What is needed is an exact copy of the lines in the listing below, from the one with "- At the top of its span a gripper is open" up to and including the one with "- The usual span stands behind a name", with no other lines.
(Beginning of Input data)
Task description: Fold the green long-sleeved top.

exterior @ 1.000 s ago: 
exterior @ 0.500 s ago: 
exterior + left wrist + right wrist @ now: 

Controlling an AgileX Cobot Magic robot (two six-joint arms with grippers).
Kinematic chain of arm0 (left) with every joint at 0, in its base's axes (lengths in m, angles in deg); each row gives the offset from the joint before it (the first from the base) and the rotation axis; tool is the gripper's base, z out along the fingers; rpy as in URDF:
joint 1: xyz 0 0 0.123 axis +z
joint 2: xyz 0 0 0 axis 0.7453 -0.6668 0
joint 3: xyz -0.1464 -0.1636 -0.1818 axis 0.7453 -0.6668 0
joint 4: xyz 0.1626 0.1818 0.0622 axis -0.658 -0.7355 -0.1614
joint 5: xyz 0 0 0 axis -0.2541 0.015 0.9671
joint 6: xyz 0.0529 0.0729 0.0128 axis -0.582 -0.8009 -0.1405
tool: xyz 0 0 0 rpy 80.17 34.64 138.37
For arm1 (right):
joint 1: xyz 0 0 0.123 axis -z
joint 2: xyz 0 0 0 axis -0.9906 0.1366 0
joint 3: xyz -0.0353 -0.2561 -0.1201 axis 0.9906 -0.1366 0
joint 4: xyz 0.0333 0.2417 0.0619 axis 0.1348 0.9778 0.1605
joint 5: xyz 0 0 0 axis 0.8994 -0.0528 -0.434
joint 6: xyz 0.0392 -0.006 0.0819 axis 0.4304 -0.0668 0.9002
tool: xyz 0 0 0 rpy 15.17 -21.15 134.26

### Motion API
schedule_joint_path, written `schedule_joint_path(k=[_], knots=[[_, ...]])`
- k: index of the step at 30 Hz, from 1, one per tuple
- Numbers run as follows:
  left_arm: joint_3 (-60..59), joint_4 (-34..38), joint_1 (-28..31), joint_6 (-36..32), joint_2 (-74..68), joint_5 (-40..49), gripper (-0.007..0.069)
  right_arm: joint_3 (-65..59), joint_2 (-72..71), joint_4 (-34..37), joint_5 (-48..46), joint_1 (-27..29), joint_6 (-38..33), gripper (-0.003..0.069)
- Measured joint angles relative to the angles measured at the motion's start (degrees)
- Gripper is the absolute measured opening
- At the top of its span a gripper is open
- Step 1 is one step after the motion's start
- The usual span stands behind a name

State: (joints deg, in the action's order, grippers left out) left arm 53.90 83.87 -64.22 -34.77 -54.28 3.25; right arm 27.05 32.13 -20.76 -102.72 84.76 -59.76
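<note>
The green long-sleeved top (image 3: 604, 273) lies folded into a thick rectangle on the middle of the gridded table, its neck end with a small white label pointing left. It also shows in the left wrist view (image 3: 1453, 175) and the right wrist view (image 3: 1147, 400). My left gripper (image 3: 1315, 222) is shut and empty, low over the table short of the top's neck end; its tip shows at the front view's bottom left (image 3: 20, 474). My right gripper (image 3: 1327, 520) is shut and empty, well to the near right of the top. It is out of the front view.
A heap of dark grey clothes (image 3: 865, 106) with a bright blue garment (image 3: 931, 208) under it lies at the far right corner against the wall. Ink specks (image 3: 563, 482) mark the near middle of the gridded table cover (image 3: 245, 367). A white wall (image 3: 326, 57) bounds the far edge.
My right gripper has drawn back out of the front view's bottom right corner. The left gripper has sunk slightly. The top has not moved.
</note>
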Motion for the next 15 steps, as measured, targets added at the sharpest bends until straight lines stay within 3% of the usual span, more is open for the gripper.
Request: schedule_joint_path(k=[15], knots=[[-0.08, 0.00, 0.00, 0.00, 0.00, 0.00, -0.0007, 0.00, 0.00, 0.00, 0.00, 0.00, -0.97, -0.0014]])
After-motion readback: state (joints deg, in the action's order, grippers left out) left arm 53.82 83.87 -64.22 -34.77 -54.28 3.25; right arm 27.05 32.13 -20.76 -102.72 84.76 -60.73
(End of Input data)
- [Finished exercise]
- At the top of its span a gripper is open
- Step 1 is one step after the motion's start
- The usual span stands behind a name

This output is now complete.